I skimmed through the tractatus and I think its too much for me. I'm not really familiar with all of the complex logic and symbols. I was looking tons of stuff up and felt pretty lost. Essentially i'm a pleb but I wan't to read him.

>unironic recommendation of weebshit

>I'm assuming you mean PI correct?
Yes, sorry, mah hand slipped. But really take my word for it, it's structured as language games and reader-author dialogues, it's relaxing as fuck.

Wittgenstein is not a good place to start with philosophy. The tractatus is short but the structure and the (lack of) style make it a pain to read. It could also be very cryptic if you don't have a solid grasp of the problematic he was tackling. Read secondary lit, maybe Moore's Refutation of Idealism if you are new to analytic philosophy

I'm not new to philosophy in general but analytic for sure. I'll look into secondary lit, thanks mate.

I am currently reading PI for the first time at work. I have previously read Tractatus and am fairly confident that I got most of it.

Dont think

>It's a game that explains Tractatus through a story.
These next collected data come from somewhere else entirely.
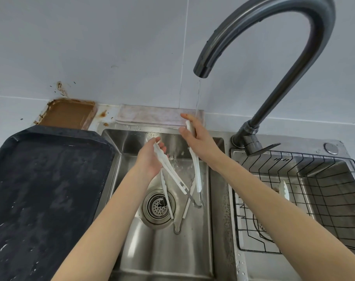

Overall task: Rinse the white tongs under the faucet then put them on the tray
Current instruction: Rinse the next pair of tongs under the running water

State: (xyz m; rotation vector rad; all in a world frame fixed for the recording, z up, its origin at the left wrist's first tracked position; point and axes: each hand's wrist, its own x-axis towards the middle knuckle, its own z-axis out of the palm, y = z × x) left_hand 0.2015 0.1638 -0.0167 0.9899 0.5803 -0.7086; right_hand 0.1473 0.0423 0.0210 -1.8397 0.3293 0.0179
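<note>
Overhead, two pairs of white plastic tongs are held above the left stainless steel sink basin (193, 250). One pair of white tongs (196, 165) is gripped near its tips by the right hand (197, 138), fingers curled round it, and is hung with its metal loop end downward beneath the thin stream of water (198, 98) that is poured from the dark grey curved faucet (274, 27). A second pair of white tongs (168, 179) is held by the left hand (150, 161), fingers loosely curled about its upper part, its arms spread apart and its looped end lowered near the round perforated drain (158, 205).

To the left, a large black rectangular tray (40, 189), wet with droplets, is laid on the worktop just beside the basin. To the right, a black wire basket (294, 199) is set in the second basin, and a white utensil (284, 189) is seen inside it. Behind the sink, a pale folded cloth (152, 115) and a brown stained patch (69, 113) are found against the grey tiled wall (111, 47).
</note>
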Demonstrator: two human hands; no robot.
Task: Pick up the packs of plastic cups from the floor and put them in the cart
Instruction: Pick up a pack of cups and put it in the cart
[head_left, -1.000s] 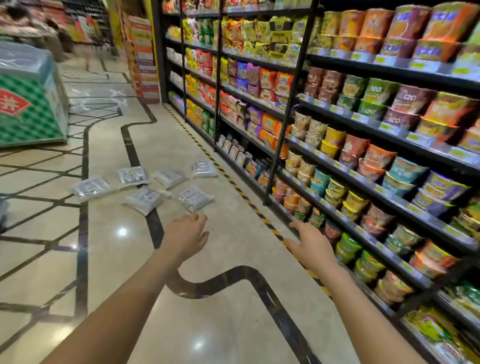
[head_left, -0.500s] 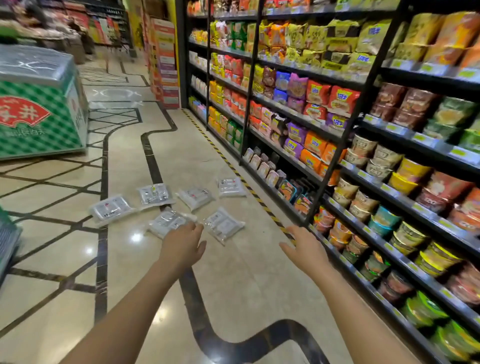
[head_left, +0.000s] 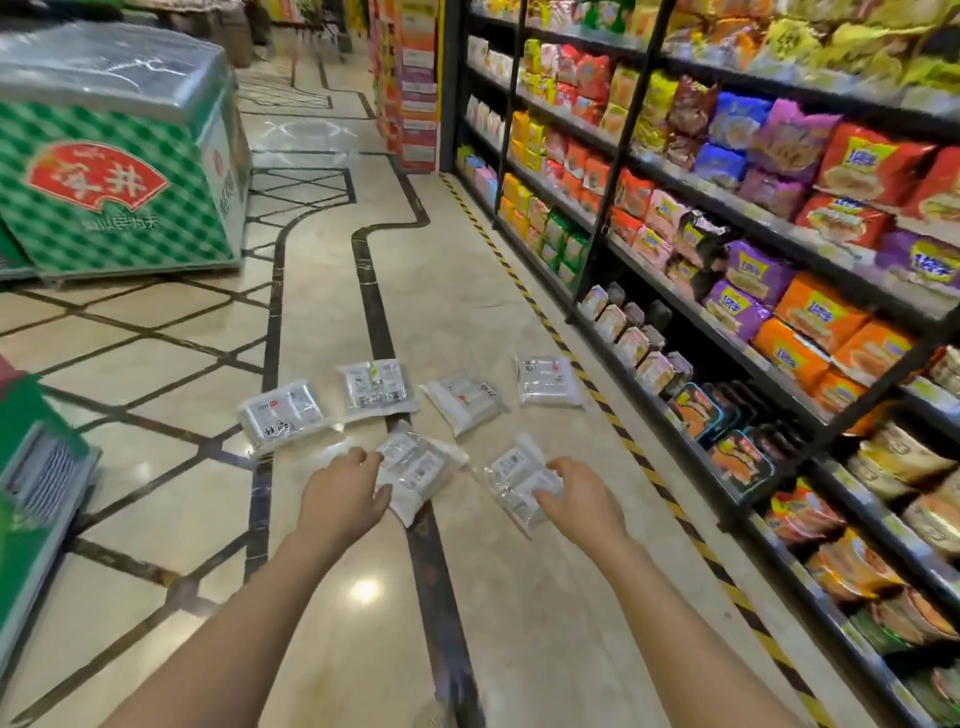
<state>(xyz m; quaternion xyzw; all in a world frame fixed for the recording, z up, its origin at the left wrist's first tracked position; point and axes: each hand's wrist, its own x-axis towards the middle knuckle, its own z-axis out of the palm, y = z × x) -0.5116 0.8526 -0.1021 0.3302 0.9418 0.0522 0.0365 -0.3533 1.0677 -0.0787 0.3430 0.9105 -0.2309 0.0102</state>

Nope. You "can" indeed relate all ideas on the game to Wittgenstein, but really a few of them to the Tractatus, aside from the fact Sca-ji assumes you know already that the story works on an anti-realistic standpoint (which isn't exclusive to the Tractatus). Also, the only obvious citations are from PI, the blue/brown books, and Remarks on Colour.
People should try understanding what the author himself said himself before making stupid claims like that, even if they lack the will to try understanding Witty.

Thanks for the bait. I just wanted to say this somewhere.

Familiarize yourself with Frege and Russell, then TLP, then BB books, then PI

start with frege my dude

Yeah no starting with TLP may not the be the best idea unless OP is ready for months of mental torment before finally seeing things straight.

What is your conception of objects, facts, substance, sense? I never really got to discuss my understanding at length with anyone.

Quine is also a great start to analytic philosophy.

After Sense and Reference and On Denotation, where do you go before starting on Wittyboy?

I have the Frege Reader so his essays that arent essentially about mathematics are available to me.